Where the line with "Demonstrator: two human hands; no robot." appears below, start writing out lines exactly, and finish with the line with "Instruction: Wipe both", which is included; write out nothing else.

┏━━

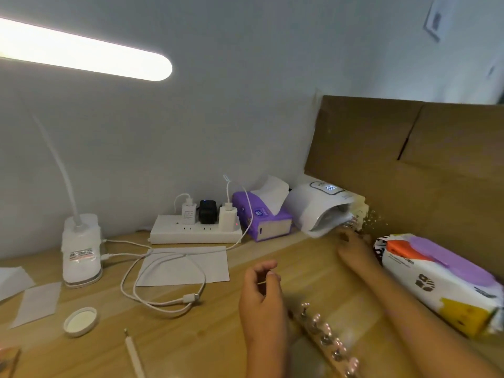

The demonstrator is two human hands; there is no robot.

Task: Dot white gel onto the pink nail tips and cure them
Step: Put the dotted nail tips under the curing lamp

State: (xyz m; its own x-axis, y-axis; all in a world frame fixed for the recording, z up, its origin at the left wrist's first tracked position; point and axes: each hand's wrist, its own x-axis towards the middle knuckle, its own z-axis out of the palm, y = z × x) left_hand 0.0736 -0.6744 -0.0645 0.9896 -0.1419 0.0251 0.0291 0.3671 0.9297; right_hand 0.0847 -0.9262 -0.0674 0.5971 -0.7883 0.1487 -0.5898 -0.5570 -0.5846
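Observation:
A strip holder (324,338) carrying several pink nail tips lies on the wooden desk (191,339) at the bottom centre, blurred. Just left of it, my left hand (261,301) pinches a thin pale stick (265,282) between thumb and fingers. My right hand (354,248) reaches across the desk to the mouth of the white curing lamp (316,211), whose display is lit. Something small and shiny shows blurred at the lamp's mouth by my fingertips; what the hand holds, if anything, is unclear. A white lid (81,321) with pale gel in it sits at the lower left.
A wet-wipe pack (441,282) lies right of my right forearm, with cardboard (422,165) behind it. A purple tissue box (261,216), a power strip (195,231) with chargers, a looped white cable (163,290), paper sheets, a desk lamp base (81,249) and a pen-like tool (133,356) occupy the left.

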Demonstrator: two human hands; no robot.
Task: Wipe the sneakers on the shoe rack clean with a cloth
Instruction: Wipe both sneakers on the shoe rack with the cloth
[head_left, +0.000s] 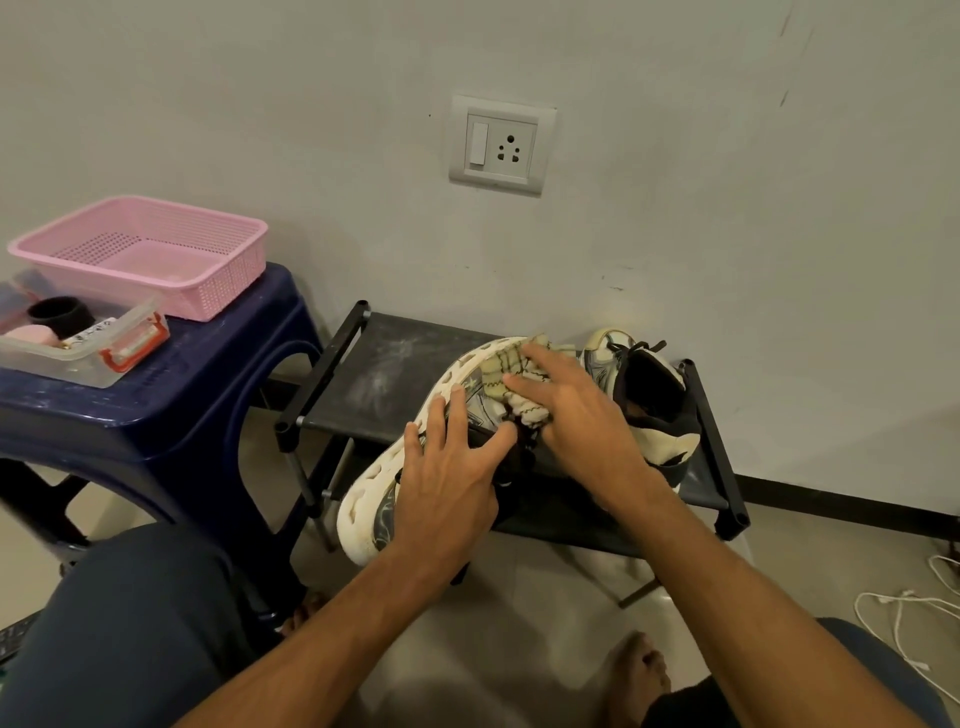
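On the shoe rack (384, 374), sneaker (363, 499) under flat left grip (447, 483), cloth (501, 376) pressed under flat right grip (582, 421)

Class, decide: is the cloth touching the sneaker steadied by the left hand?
Touching. The head view shows the right hand pressing the cloth onto that sneaker.
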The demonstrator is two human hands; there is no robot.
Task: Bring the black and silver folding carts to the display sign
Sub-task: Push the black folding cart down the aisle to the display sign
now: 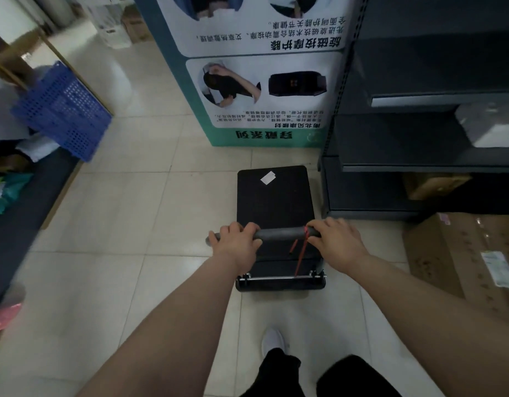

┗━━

Answer for the task.
Demonstrator: two human hands; no robot.
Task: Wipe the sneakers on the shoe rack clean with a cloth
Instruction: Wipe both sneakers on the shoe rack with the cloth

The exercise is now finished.